We interrupt this cartoon and humor blog to talk some baseball.
One of the strangest seasons I’ve ever witnessed continues for my White Sox. They’re AL Central champs after Tuesday night’s 1-0 win over Minnesota in Game No. 163 of the 2008 season. Jim Thome (above) accounted for the game’s lone run with a majestic homer, and John Danks turned in the Sox’s best pitching performance of the season when it was needed most. The game was baseball at its best, thanks to the win-or-go-home scenario, a frenzied sell-out crowd at the Cell, the superb pitchers’ duel and some terrific defensive plays (Ken Griffey Jr. still has a little left after all).
How strange was the season for the Sox?
- Two of their top stars — Carlos Quentin and Alexei Ramirez — were long shots to contribute at the outset of the season.
- Quentin, en route to a possible MVP season, put himself out of commission by slamming his hand on his bat and fracturing his right wrist on Sept. 1.
- The most reliable starting pitchers turned out to be the two youngsters in the rotation — Danks and Gavin Floyd.
- The expected trade of Joe Crede never happened.
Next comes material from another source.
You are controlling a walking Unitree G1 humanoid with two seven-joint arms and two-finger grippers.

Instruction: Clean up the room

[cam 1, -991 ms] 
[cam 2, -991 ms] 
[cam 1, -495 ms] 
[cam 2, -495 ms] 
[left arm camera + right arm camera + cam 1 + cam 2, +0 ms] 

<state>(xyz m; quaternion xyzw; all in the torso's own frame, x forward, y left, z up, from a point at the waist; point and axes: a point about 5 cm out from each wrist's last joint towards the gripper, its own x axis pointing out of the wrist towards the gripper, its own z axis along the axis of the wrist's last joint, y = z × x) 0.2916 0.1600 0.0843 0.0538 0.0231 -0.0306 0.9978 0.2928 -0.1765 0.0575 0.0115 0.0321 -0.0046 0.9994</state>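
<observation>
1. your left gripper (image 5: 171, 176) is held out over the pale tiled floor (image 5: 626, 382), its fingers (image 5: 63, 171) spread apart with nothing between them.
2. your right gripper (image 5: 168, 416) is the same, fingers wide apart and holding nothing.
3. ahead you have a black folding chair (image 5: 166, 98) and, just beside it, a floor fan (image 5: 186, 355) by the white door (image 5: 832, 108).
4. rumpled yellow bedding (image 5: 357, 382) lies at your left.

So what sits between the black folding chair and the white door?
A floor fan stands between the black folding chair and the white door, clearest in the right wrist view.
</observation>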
Instead, he got hurt, and Juan Uribe (who also was almost traded/almost released) emerged as a star third baseman.
- The Sox led the majors in home runs (with 235) and in aging S-L-O-W guys (Thome, Griffey, Paul Konerko, Jermaine Dye). The Sox didn’t win many games in which they didn’t hit at least one homer.
- The bullpen, so awful in 2007, was one of the best in baseball for more than half the season, and then went up in flames.
- Last week’s sweep at the hands of the Twins in Minnesota, followed by two straight losses to Cleveland, by all rights should have extinguised the Sox’s playoff hopes. But the Sox became the first team in history to beat three different teams in three consecutive days (Cleveland, Detroit, Minnesota), and those victories in do-or-die games garnered a playoff spot.
- And, of course, prior to the season most prognosticators pegged the Sox for third or fourth in the AL Central. Sports Illustrated predicted Detroit would beat the Cubs in the World Series. Let’s see … Detroit finished … LAST in the AL Central.
So now it’s White Sox and Cubs in the postseason in the same year for the first time since 1906. Yep, 1906. White Sox beat the Cubs four games to two in that World Series, in case you didn’t Tivo it.
Do I expect the Sox to reach the World Series. Honestly, no. But stranger things have happened. The 2008 regular season, for instance.